Keanu (also known as Cat Boys) is a 2016 American buddy action comedy film directed by Peter Atencio and written by Jordan Peele and Alex Rubens. The film stars Peele and Keegan-Michael Key in their first film as lead actors following five seasons of their sketch TV series; it also features Tiffany Haddish, Method Man, Nia Long, Will Forte, and Keanu Reeves. The plot follows two cousins who infiltrate a gang in order to retrieve their stolen kitten.

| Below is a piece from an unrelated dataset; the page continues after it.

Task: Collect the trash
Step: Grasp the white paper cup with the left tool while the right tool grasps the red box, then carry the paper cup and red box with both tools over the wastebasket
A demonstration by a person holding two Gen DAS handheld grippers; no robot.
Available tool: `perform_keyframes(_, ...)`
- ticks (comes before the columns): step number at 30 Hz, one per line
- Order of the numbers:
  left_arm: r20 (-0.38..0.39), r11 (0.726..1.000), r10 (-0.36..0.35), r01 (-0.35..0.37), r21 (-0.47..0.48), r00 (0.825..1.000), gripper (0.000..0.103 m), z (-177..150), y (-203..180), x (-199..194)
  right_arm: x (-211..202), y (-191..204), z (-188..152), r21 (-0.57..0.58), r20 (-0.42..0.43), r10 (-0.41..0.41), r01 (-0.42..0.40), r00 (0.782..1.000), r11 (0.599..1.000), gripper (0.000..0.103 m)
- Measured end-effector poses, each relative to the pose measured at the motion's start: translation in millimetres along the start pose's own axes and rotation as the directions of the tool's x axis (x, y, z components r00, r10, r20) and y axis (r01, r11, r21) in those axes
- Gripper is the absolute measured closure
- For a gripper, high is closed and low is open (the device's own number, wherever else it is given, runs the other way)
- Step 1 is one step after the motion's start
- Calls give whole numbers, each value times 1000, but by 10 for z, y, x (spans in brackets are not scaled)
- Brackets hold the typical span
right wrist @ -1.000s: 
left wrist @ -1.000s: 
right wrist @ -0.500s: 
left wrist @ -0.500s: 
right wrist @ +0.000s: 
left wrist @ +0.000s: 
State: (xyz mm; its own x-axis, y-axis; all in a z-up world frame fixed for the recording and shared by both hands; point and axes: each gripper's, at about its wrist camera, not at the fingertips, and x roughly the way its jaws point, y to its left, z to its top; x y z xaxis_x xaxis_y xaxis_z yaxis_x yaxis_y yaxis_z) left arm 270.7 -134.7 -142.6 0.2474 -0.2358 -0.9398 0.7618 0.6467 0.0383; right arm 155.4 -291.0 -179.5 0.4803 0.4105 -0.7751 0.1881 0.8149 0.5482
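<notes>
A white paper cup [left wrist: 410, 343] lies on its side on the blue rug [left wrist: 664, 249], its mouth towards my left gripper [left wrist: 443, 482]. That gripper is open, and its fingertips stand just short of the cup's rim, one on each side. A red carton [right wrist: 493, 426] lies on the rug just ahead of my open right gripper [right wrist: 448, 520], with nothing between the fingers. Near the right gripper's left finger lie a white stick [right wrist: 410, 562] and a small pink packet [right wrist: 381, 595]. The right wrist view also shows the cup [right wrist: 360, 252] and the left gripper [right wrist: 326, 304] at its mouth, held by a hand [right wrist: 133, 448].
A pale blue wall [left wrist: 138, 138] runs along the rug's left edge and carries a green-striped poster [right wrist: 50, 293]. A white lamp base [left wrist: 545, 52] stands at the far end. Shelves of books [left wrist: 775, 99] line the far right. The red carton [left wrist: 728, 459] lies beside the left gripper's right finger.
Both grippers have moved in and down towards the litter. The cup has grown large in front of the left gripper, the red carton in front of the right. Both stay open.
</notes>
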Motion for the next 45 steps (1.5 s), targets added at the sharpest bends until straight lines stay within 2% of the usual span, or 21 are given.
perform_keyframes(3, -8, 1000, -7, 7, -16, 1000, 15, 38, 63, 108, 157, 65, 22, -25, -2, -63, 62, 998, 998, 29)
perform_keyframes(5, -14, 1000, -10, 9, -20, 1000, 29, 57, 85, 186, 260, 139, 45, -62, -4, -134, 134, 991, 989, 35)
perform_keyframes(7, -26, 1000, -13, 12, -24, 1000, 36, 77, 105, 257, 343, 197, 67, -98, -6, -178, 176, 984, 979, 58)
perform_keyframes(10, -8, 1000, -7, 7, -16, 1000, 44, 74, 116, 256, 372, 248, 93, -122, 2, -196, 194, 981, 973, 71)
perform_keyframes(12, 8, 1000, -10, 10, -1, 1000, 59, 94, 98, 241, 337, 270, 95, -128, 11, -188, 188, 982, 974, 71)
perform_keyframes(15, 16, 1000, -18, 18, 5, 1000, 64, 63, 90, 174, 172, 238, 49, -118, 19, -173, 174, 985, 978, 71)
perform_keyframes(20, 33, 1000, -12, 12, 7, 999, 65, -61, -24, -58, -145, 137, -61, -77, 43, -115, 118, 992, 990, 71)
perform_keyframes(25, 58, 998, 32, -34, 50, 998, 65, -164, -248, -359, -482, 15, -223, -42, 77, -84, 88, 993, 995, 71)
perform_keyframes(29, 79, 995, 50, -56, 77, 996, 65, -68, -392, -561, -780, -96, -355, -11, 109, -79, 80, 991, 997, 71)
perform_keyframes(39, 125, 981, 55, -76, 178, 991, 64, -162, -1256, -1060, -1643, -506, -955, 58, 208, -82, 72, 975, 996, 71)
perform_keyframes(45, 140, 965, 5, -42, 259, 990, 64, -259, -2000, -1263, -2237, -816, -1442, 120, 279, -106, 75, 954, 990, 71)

Filming began in New Orleans in June 2015. The film premiered at the South by Southwest Festival on March 13, 2016 and was theatrically released in North America on April 29, 2016. It received generally positive reviews from critics and grossed $20 million against its $15 million budget.

Plot
Assassins the "Allentown Brothers", enter a Mexican cartel's drug-processing facility and kill everyone, including the boss, King Diaz. They try to take Diaz's kitten Iglesias, but the kitten escapes. Recently dumped Rell finds the kitten on his doorstep and names it Keanu. Two weeks later, Rell and his cousin Clarence come home from seeing a movie to find Rell’s place ransacked and Keanu missing.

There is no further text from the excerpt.